* [Exercise goal] What you return must match the records word for word, except that pictures are dropped.

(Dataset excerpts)

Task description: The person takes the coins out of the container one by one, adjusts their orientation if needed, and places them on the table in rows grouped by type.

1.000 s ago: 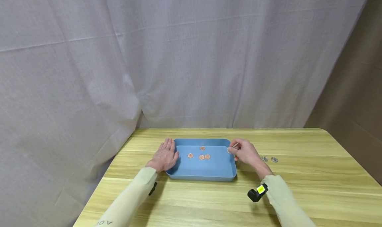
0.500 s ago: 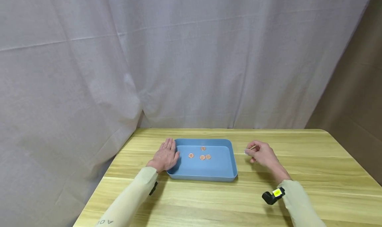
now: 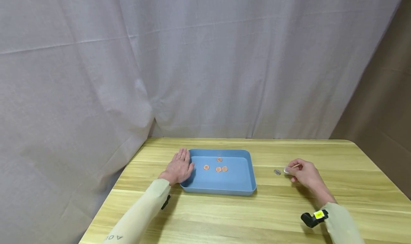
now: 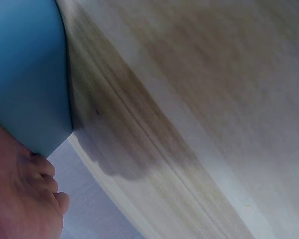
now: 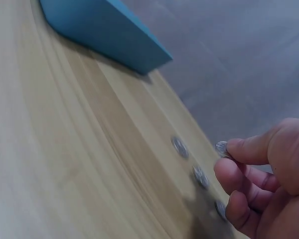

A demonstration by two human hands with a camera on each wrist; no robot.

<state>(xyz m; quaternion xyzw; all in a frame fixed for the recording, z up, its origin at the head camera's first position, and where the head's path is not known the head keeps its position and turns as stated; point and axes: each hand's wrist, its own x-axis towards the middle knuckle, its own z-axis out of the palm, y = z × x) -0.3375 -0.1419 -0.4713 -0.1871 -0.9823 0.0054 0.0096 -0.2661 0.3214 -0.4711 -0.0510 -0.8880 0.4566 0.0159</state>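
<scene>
Copper coins [image 3: 218, 169], four of them, lay on the floor of the blue tray [image 3: 232, 179] just as they had a second earlier on my feed. What had changed was the right hand [image 3: 306, 174]: it had left the tray's right edge and swung out over the tabletop [image 3: 224, 219] to the silver coins [image 5: 200, 177], which I took to mean that the work now centred on them rather than on the tray. The left hand [image 3: 178, 166] had hardly shifted; it lay flat, fingers straight, against the tray's left wall, grasping nothing, and I judged that it was steadying the tray.

From the head camera I made out one silver disc on the wood and another at the right fingertips, but not whether that one was gripped. My right wrist view showed more: thumb and finger pinched a coin [image 5: 222, 148], with three others in a row on the wood nearby. The tray's inside stayed hidden there.
</scene>
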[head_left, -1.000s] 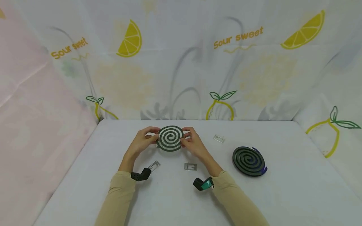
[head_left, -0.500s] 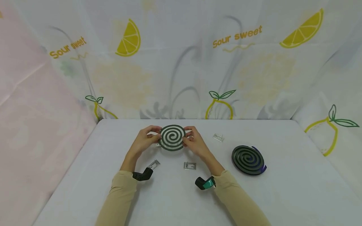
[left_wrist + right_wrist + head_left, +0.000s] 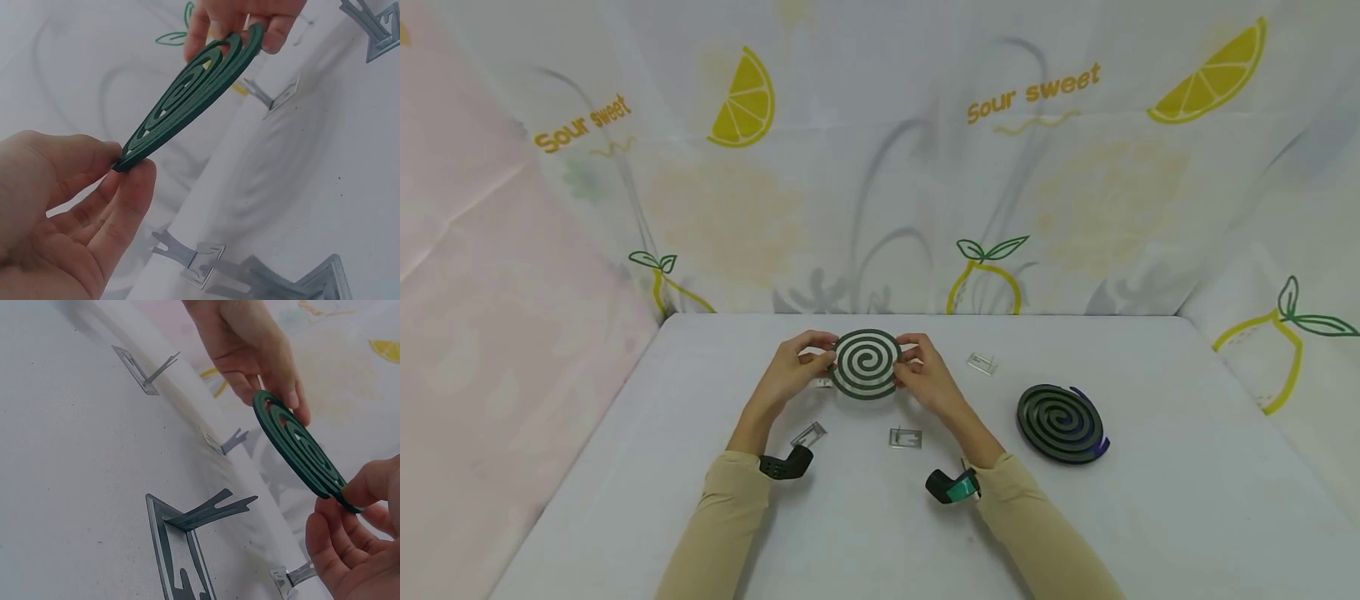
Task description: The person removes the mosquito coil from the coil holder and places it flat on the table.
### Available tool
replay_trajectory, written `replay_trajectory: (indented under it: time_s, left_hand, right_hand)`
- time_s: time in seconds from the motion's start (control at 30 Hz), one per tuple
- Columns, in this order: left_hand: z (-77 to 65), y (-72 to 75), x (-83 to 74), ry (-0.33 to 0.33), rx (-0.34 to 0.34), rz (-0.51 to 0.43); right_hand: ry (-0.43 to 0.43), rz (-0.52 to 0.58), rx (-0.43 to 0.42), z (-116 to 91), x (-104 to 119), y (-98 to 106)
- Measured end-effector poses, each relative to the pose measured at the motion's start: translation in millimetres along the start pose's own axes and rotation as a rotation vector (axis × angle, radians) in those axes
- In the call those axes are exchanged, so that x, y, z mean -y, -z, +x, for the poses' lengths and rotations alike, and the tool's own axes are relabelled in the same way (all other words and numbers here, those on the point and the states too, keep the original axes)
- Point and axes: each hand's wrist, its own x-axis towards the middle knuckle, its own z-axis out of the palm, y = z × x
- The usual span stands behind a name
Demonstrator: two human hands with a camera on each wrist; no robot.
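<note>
A single dark green mosquito coil [image 3: 867,360] is held up above the far part of the table, its flat spiral face tilted toward the head camera. My left hand [image 3: 786,372] pinches its left rim between thumb and fingers. The opposite rim is gripped by my right hand [image 3: 931,379] in the same way. From the left wrist view, the coil [image 3: 187,122] appears nearly edge-on, raised off the table. Small metal coil stands with upright forked prongs lie below: one stand [image 3: 808,434] near the left wrist, another stand [image 3: 906,438] between the forearms.
Another metal stand [image 3: 981,364] lies beyond my right hand, and a partly hidden stand [image 3: 823,382] sits behind the left fingers. To the right rests a thicker dark coil stack [image 3: 1060,425] with purple-blue bits at its edge. A printed cloth [image 3: 850,192] hangs behind the white table [image 3: 850,533].
Both hands have shifted a little to the right together, carrying the coil with them. The grip on it looks the same, and the stands and coil stack have stayed put.
</note>
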Motion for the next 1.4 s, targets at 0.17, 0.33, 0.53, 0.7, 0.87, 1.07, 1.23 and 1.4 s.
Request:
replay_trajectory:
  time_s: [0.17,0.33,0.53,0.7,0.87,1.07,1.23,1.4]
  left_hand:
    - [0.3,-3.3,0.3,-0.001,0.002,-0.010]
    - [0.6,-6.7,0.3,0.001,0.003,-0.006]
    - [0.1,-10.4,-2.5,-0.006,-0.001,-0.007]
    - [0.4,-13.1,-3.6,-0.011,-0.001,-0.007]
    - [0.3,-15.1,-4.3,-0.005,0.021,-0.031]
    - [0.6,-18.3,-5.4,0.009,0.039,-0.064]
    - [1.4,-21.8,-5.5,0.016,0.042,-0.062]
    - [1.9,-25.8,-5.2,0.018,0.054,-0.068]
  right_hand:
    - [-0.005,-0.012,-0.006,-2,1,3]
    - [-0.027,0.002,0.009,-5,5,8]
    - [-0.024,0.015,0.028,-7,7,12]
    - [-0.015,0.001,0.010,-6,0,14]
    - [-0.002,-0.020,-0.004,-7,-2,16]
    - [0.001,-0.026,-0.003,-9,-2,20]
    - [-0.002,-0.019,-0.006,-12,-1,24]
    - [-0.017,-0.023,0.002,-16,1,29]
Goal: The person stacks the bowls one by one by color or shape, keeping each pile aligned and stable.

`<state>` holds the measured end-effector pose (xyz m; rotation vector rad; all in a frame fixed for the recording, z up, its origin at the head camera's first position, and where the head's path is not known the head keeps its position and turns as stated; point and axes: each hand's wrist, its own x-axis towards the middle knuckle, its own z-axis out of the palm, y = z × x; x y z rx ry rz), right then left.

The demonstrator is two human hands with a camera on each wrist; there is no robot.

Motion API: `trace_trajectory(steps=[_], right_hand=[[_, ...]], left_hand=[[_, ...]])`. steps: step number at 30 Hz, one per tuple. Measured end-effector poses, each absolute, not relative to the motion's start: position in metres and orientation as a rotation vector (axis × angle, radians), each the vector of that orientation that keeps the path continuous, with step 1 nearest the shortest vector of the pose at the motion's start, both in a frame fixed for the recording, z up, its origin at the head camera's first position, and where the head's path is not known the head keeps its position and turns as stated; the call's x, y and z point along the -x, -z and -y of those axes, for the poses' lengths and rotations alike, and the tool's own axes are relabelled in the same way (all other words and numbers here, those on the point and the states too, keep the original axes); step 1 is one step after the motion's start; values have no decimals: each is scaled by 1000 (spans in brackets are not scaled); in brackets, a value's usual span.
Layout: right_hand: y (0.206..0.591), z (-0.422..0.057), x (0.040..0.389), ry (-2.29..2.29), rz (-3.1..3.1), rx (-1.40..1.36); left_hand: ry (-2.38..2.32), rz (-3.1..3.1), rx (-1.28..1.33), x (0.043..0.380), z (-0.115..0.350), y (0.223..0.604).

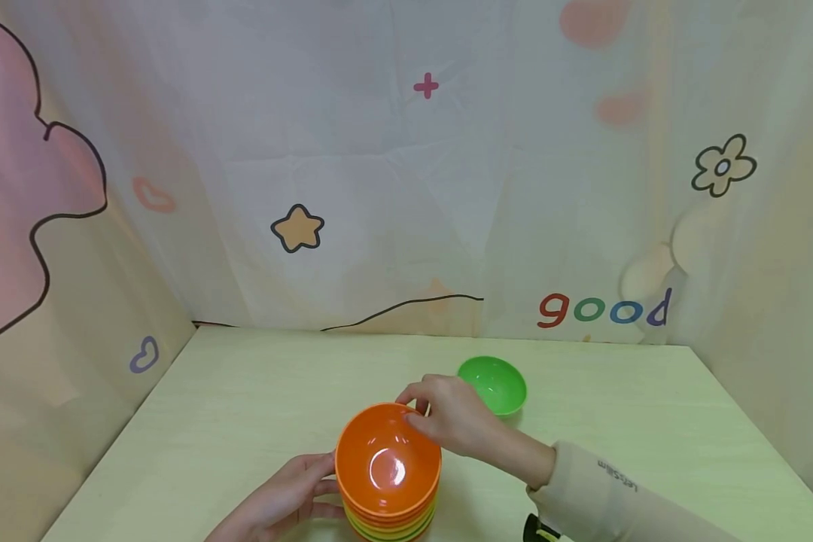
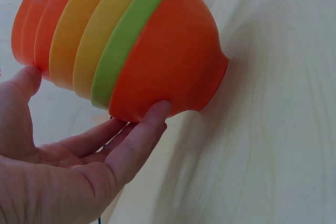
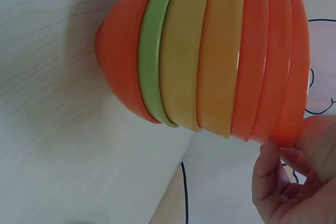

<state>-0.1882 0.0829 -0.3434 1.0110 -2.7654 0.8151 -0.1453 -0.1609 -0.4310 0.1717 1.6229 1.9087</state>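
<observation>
A stack of nested bowls stands near the table's front edge, its top orange bowl (image 1: pixel 388 448) facing up. My right hand (image 1: pixel 454 418) pinches the far right part of that bowl's rim between thumb and fingers. The left hand (image 1: pixel 287 493) rests against the stack's left side. In the left wrist view its extended fingers touch the bottom orange bowl (image 2: pixel 173 51), and the thumb lies against the upper orange bowls. Between them sit a green bowl (image 3: pixel 152 51) and yellow bowls (image 3: pixel 181 51), seen from the side in the right wrist view.
A separate green bowl (image 1: pixel 494 380) sits upright on the pale table (image 1: pixel 257 391), behind the right hand and forearm. A printed curtain (image 1: pixel 379 188) hangs along the table's back and sides.
</observation>
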Motion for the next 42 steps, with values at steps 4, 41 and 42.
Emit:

* [Answer]
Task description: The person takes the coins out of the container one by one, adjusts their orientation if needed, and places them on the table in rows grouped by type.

1.000 s ago: 
0.500 s ago: 
now: 
now: 
now: 

A demonstration by two human hands with a camera on each wrist; no robot.

<state>(xyz m; quaternion xyzw; all in a frame fixed for the recording, z up, its origin at the head camera's first position, and where the head's path is not known the head keeps its position and turns as stated; point and axes: each hand's wrist, its own x-axis towards the middle knuckle, its own z-axis out of the palm, y = z × x) -0.3375 -0.1419 -0.4713 -0.1871 -0.9823 0.0054 0.0096 -0.2661 0.3214 -0.4711 -0.0510 -0.8880 0.4566 0.0159</state>
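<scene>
Copper coins [image 3: 218, 169], four of them, lay on the floor of the blue tray [image 3: 232, 179] just as they had a second earlier on my feed. What had changed was the right hand [image 3: 306, 174]: it had left the tray's right edge and swung out over the tabletop [image 3: 224, 219] to the silver coins [image 5: 200, 177], which I took to mean that the work now centred on them rather than on the tray. The left hand [image 3: 178, 166] had hardly shifted; it lay flat, fingers straight, against the tray's left wall, grasping nothing, and I judged that it was steadying the tray.

From the head camera I made out one silver disc on the wood and another at the right fingertips, but not whether that one was gripped. My right wrist view showed more: thumb and finger pinched a coin [image 5: 222, 148], with three others in a row on the wood nearby. The tray's inside stayed hidden there.
</scene>
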[head_left, -1.000s] 
[head_left, -0.500s] 
[left_wrist + right_wrist + head_left, +0.000s] 
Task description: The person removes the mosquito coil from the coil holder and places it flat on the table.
### Available tool
replay_trajectory, written `replay_trajectory: (indented under it: time_s, left_hand, right_hand)`
- time_s: time in seconds from the motion's start (control at 30 Hz), one per tuple
- Columns, in this order: left_hand: z (-77 to 65), y (-72 to 75), x (-83 to 74), ry (-0.33 to 0.33), rx (-0.34 to 0.34), rz (-0.51 to 0.43); right_hand: ry (-0.43 to 0.43), rz (-0.52 to 0.58), rx (-0.43 to 0.42), z (-116 to 91), x (-104 to 119), y (-98 to 106)
- Measured end-effector poses, each relative to the pose measured at the motion's start: translation in millimetres along the start pose's own axes and rotation as a rotation vector (axis × angle, radians) in those axes
- In the call those axes are exchanged, so that x, y, z mean -y, -z, +x, for the poses' lengths and rotations alike, and the tool's own axes are relabelled in the same way (all other words and numbers here, those on the point and the states too, keep the original axes)
- Point and axes: each hand's wrist, its own x-axis towards the middle knuckle, its own z-axis out of the palm, y = z × x
- The usual span stands behind a name
Demonstrator: two human hands with a camera on each wrist; no robot.
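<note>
A single dark green mosquito coil [image 3: 867,360] is held up above the far part of the table, its flat spiral face tilted toward the head camera. My left hand [image 3: 786,372] pinches its left rim between thumb and fingers. The opposite rim is gripped by my right hand [image 3: 931,379] in the same way. From the left wrist view, the coil [image 3: 187,122] appears nearly edge-on, raised off the table. Small metal coil stands with upright forked prongs lie below: one stand [image 3: 808,434] near the left wrist, another stand [image 3: 906,438] between the forearms.
Another metal stand [image 3: 981,364] lies beyond my right hand, and a partly hidden stand [image 3: 823,382] sits behind the left fingers. To the right rests a thicker dark coil stack [image 3: 1060,425] with purple-blue bits at its edge. A printed cloth [image 3: 850,192] hangs behind the white table [image 3: 850,533].
Both hands have shifted a little to the right together, carrying the coil with them. The grip on it looks the same, and the stands and coil stack have stayed put.
</note>
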Motion for the next 1.4 s, targets at 0.17, 0.33, 0.53, 0.7, 0.87, 1.07, 1.23 and 1.4 s.
Request:
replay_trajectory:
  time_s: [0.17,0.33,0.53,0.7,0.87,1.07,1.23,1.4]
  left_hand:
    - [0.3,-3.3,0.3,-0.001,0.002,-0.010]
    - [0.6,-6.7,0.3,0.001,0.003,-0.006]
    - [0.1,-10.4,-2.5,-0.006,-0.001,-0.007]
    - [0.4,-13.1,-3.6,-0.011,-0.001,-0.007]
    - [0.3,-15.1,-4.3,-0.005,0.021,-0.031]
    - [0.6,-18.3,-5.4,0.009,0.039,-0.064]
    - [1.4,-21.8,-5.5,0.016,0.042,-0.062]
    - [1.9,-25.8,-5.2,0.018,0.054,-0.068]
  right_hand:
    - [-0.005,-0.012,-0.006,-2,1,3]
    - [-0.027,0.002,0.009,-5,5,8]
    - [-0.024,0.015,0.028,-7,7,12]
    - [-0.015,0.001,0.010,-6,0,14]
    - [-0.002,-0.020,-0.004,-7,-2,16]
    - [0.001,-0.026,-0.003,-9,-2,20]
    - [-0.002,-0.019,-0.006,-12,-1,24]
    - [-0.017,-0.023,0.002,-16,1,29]
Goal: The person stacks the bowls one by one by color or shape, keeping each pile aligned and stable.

`<state>` holds the measured end-effector pose (xyz m; rotation vector rad; all in a frame fixed for the recording, z up, its origin at the head camera's first position, and where the head's path is not known the head keeps its position and turns as stated; point and axes: each hand's wrist, its own x-axis towards the middle knuckle, its own z-axis out of the palm, y = z × x; x y z rx ry rz), right then left.

The demonstrator is two human hands with a camera on each wrist; there is no robot.

Motion API: `trace_trajectory(steps=[_], right_hand=[[_, ...]], left_hand=[[_, ...]])`. steps: step number at 30 Hz, one per tuple. Measured end-effector poses, each absolute, not relative to the motion's start: position in metres and orientation as a rotation vector (axis × angle, radians), each the vector of that orientation that keeps the path continuous, with step 1 nearest the shortest vector of the pose at the motion's start, both in a frame fixed for the recording, z up, its origin at the head camera's first position, and where the head's path is not known the head keeps its position and turns as stated; the call's x, y and z point along the -x, -z and -y of those axes, for the poses' lengths and rotations alike, and the tool's own axes are relabelled in the same way (all other words and numbers here, those on the point and the states too, keep the original axes); step 1 is one step after the motion's start; values have no decimals: each is scaled by 1000 (spans in brackets are not scaled); in brackets, a value's usual span.
Layout: right_hand: y (0.206..0.591), z (-0.422..0.057), x (0.040..0.389), ry (-2.29..2.29), rz (-3.1..3.1), rx (-1.40..1.36); left_hand: ry (-2.38..2.32), rz (-3.1..3.1), rx (-1.28..1.33), x (0.043..0.380), z (-0.115..0.350), y (0.223..0.604).


<state>-0.1882 0.0829 -0.3434 1.0110 -2.7654 0.8151 -0.1453 -0.1609 -0.4310 0.1717 1.6229 1.9087</state>
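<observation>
A stack of nested bowls stands near the table's front edge, its top orange bowl (image 1: pixel 388 448) facing up. My right hand (image 1: pixel 454 418) pinches the far right part of that bowl's rim between thumb and fingers. The left hand (image 1: pixel 287 493) rests against the stack's left side. In the left wrist view its extended fingers touch the bottom orange bowl (image 2: pixel 173 51), and the thumb lies against the upper orange bowls. Between them sit a green bowl (image 3: pixel 152 51) and yellow bowls (image 3: pixel 181 51), seen from the side in the right wrist view.
A separate green bowl (image 1: pixel 494 380) sits upright on the pale table (image 1: pixel 257 391), behind the right hand and forearm. A printed curtain (image 1: pixel 379 188) hangs along the table's back and sides.
</observation>
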Motion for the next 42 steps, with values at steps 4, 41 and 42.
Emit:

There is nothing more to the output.